[DIRECTIONS]:
Each line below should be written out again without any change.

[DATASET RECORDS]:
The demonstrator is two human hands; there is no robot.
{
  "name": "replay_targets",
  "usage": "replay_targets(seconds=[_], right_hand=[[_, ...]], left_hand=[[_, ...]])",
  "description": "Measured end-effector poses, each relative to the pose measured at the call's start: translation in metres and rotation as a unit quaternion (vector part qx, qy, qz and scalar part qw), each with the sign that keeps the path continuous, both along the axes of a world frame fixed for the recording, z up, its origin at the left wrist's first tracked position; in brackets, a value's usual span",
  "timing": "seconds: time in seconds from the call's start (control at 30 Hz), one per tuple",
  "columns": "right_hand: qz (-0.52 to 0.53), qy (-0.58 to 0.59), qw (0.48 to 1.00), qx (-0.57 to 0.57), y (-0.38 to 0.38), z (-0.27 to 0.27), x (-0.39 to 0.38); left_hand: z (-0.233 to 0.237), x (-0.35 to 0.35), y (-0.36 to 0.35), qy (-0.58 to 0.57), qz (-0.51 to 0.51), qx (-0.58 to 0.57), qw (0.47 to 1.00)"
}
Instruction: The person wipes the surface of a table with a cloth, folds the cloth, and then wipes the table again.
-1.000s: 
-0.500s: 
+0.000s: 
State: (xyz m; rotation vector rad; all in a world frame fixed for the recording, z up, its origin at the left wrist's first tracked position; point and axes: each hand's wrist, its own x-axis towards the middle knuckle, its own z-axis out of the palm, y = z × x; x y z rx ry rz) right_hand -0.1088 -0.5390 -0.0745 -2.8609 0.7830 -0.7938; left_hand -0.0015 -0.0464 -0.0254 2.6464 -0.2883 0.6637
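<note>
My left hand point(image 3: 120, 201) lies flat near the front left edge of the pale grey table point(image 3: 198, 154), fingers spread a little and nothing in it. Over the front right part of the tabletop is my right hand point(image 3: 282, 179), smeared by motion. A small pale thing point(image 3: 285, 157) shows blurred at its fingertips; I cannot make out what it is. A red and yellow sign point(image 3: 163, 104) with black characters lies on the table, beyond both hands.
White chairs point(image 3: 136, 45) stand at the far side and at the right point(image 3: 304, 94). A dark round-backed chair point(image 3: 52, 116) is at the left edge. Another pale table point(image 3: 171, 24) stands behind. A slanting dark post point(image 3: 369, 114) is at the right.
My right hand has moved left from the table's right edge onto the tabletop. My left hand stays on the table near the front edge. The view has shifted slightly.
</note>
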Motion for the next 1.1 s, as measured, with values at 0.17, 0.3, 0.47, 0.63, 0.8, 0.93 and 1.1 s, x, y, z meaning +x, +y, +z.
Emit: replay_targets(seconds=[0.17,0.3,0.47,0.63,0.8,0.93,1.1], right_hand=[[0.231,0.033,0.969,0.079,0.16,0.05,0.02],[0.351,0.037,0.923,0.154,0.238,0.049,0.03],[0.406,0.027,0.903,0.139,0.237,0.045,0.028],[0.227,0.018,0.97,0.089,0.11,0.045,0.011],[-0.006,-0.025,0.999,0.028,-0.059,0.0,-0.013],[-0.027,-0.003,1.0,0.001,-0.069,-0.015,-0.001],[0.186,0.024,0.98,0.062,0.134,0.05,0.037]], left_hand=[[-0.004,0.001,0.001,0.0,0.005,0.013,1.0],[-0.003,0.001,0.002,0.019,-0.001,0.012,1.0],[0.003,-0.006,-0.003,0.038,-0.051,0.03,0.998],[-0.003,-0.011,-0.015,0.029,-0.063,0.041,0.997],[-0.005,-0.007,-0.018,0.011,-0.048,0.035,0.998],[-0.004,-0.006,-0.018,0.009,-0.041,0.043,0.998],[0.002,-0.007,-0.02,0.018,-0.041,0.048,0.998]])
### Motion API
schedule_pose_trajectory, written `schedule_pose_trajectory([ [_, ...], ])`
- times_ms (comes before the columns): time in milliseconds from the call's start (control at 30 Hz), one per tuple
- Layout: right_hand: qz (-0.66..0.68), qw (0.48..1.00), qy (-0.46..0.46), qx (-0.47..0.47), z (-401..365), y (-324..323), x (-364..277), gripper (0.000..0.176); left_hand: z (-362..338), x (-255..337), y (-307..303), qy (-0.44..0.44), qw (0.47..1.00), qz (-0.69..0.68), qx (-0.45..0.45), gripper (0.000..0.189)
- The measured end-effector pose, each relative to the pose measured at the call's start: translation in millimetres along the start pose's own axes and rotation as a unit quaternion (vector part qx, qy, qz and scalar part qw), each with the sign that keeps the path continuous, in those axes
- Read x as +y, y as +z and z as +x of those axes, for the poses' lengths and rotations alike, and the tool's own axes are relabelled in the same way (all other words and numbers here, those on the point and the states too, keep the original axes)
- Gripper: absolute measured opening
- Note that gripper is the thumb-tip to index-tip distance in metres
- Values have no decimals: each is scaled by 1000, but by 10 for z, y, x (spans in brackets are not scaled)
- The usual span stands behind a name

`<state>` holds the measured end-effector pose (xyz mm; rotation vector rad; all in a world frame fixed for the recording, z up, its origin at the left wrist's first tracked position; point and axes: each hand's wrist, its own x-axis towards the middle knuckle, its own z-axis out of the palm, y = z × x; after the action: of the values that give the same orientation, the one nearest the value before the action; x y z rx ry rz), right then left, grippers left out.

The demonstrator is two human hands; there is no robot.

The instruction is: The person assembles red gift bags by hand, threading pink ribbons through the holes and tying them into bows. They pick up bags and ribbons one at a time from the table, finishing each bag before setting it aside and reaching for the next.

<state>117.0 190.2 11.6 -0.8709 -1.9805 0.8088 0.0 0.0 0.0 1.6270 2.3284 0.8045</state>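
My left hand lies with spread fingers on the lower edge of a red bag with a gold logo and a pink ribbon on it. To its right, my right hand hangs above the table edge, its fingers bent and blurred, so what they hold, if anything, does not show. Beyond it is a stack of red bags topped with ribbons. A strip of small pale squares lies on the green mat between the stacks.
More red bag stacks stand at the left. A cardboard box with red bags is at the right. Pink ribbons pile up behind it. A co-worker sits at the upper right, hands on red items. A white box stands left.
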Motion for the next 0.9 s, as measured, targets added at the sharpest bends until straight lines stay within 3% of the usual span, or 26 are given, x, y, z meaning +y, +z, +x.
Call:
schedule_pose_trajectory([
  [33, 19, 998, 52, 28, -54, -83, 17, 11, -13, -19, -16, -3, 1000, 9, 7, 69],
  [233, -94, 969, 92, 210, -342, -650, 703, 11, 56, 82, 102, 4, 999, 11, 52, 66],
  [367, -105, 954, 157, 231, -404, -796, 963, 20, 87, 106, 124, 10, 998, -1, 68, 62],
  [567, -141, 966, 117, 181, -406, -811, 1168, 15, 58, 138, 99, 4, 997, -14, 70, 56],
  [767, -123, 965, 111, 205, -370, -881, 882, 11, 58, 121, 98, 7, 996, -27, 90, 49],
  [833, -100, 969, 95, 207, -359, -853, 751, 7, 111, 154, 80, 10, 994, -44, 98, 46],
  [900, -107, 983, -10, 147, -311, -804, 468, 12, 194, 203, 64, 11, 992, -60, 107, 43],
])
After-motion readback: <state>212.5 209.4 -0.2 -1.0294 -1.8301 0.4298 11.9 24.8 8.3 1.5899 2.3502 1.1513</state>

[TASK ANSWER]:
The demonstrator is two human hands; there is no robot.
{
  "name": "replay_targets",
  "usage": "replay_targets(seconds=[_], right_hand=[[_, ...]], left_hand=[[_, ...]])",
  "description": "Measured end-effector poses, each relative to the pose measured at the call's start: translation in metres and rotation as a unit quaternion (vector part qx, qy, qz and scalar part qw), each with the sign that keeps the path continuous, both along the axes of a world frame fixed for the recording, z up, its origin at the left wrist's first tracked position; in brackets, a value's usual span",
  "timing": "seconds: time in seconds from the call's start (control at 30 Hz), one per tuple",
  "columns": "right_hand: qz (-0.52 to 0.53), qy (-0.58 to 0.59), qw (0.48 to 1.00), qx (-0.57 to 0.57), y (-0.38 to 0.38), z (-0.27 to 0.27), x (-0.39 to 0.38); left_hand: z (-0.233 to 0.237), x (-0.35 to 0.35), y (-0.36 to 0.35), qy (-0.58 to 0.57), qz (-0.51 to 0.51), qx (-0.58 to 0.57), qw (0.47 to 1.00)"
}
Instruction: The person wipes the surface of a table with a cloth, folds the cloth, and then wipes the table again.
-1.000s: 
-0.500s: 
+0.000s: 
State: (xyz m; rotation vector rad; all in a world frame fixed for the recording, z up, its origin at the left wrist's first tracked position; point and axes: each hand's wrist, its own x-axis towards the middle knuckle, its own z-axis out of the palm, y = z × x; x y z rx ry rz) right_hand -0.1088 -0.5390 -0.0745 -2.8609 0.7830 -0.7938; left_hand -0.0015 -0.0464 -0.0254 2.6464 -0.2883 0.6637
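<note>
My left hand point(image 3: 120, 201) lies flat near the front left edge of the pale grey table point(image 3: 198, 154), fingers spread a little and nothing in it. Over the front right part of the tabletop is my right hand point(image 3: 282, 179), smeared by motion. A small pale thing point(image 3: 285, 157) shows blurred at its fingertips; I cannot make out what it is. A red and yellow sign point(image 3: 163, 104) with black characters lies on the table, beyond both hands.
White chairs point(image 3: 136, 45) stand at the far side and at the right point(image 3: 304, 94). A dark round-backed chair point(image 3: 52, 116) is at the left edge. Another pale table point(image 3: 171, 24) stands behind. A slanting dark post point(image 3: 369, 114) is at the right.
My right hand has moved left from the table's right edge onto the tabletop. My left hand stays on the table near the front edge. The view has shifted slightly.
</note>
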Motion for the next 1.1 s, as measured, with values at 0.17, 0.3, 0.47, 0.63, 0.8, 0.93 and 1.1 s, x, y, z meaning +x, +y, +z.
Emit: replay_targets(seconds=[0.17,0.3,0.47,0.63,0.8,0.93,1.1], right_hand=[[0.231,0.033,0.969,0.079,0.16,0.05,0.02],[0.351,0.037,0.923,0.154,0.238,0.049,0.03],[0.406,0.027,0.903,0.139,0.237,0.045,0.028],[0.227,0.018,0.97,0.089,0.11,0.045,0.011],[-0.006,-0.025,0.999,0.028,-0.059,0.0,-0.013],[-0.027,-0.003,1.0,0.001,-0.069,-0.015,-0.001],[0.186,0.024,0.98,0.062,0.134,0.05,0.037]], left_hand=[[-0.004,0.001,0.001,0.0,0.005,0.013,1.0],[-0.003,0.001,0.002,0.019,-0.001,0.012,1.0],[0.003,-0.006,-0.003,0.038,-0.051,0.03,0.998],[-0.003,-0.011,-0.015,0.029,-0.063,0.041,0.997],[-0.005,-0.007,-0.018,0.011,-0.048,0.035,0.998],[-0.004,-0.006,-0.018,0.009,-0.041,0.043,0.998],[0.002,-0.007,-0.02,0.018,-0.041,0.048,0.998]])
### Motion API
schedule_pose_trajectory, written `schedule_pose_trajectory([ [_, ...], ])`
- times_ms (comes before the columns): time in milliseconds from the call's start (control at 30 Hz), one per tuple
- Layout: right_hand: qz (-0.66..0.68), qw (0.48..1.00), qy (-0.46..0.46), qx (-0.47..0.47), z (-401..365), y (-324..323), x (-364..277), gripper (0.000..0.176); left_hand: z (-362..338), x (-255..337), y (-307..303), qy (-0.44..0.44), qw (0.47..1.00), qz (-0.69..0.68), qx (-0.45..0.45), gripper (0.000..0.189)
- The measured end-effector pose, each relative to the pose measured at the call's start: translation in millimetres along the start pose's own axes and rotation as a unit quaternion (vector part qx, qy, qz and scalar part qw), each with the sign that keeps the path continuous, in those axes
- Read x as +y, y as +z and z as +x of those axes, for the poses' lengths and rotations alike, and the tool's own axes are relabelled in the same way (all other words and numbers here, those on the point and the states too, keep the original axes)
- Gripper: absolute measured opening
- Note that gripper is the thumb-tip to index-tip distance in metres
- Values have no decimals: each is scaled by 1000, but by 10 for z, y, x (spans in brackets are not scaled)
- The usual span stands behind a name

`<state>` holds the measured end-effector pose (xyz mm; rotation vector rad; all in a world frame fixed for the recording, z up, its origin at the left wrist's first tracked position; point and axes: each hand's wrist, its own x-axis towards the middle knuckle, its own z-axis out of the palm, y = z × x; after the action: of the values that give the same orientation, the one nearest the value before the action; x y z rx ry rz), right then left, grippers left out.

The demonstrator is two human hands; there is no robot.

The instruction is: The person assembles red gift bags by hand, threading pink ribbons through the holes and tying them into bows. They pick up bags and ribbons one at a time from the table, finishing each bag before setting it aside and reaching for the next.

<state>117.0 190.2 11.6 -0.8709 -1.9805 0.8088 0.0 0.0 0.0 1.6270 2.3284 0.8045</state>
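My left hand lies with spread fingers on the lower edge of a red bag with a gold logo and a pink ribbon on it. To its right, my right hand hangs above the table edge, its fingers bent and blurred, so what they hold, if anything, does not show. Beyond it is a stack of red bags topped with ribbons. A strip of small pale squares lies on the green mat between the stacks.
More red bag stacks stand at the left. A cardboard box with red bags is at the right. Pink ribbons pile up behind it. A co-worker sits at the upper right, hands on red items. A white box stands left.
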Motion for the next 0.9 s, as measured, targets added at the sharpest bends until straight lines stay within 3% of the usual span, or 26 are given, x, y, z meaning +y, +z, +x.
Call:
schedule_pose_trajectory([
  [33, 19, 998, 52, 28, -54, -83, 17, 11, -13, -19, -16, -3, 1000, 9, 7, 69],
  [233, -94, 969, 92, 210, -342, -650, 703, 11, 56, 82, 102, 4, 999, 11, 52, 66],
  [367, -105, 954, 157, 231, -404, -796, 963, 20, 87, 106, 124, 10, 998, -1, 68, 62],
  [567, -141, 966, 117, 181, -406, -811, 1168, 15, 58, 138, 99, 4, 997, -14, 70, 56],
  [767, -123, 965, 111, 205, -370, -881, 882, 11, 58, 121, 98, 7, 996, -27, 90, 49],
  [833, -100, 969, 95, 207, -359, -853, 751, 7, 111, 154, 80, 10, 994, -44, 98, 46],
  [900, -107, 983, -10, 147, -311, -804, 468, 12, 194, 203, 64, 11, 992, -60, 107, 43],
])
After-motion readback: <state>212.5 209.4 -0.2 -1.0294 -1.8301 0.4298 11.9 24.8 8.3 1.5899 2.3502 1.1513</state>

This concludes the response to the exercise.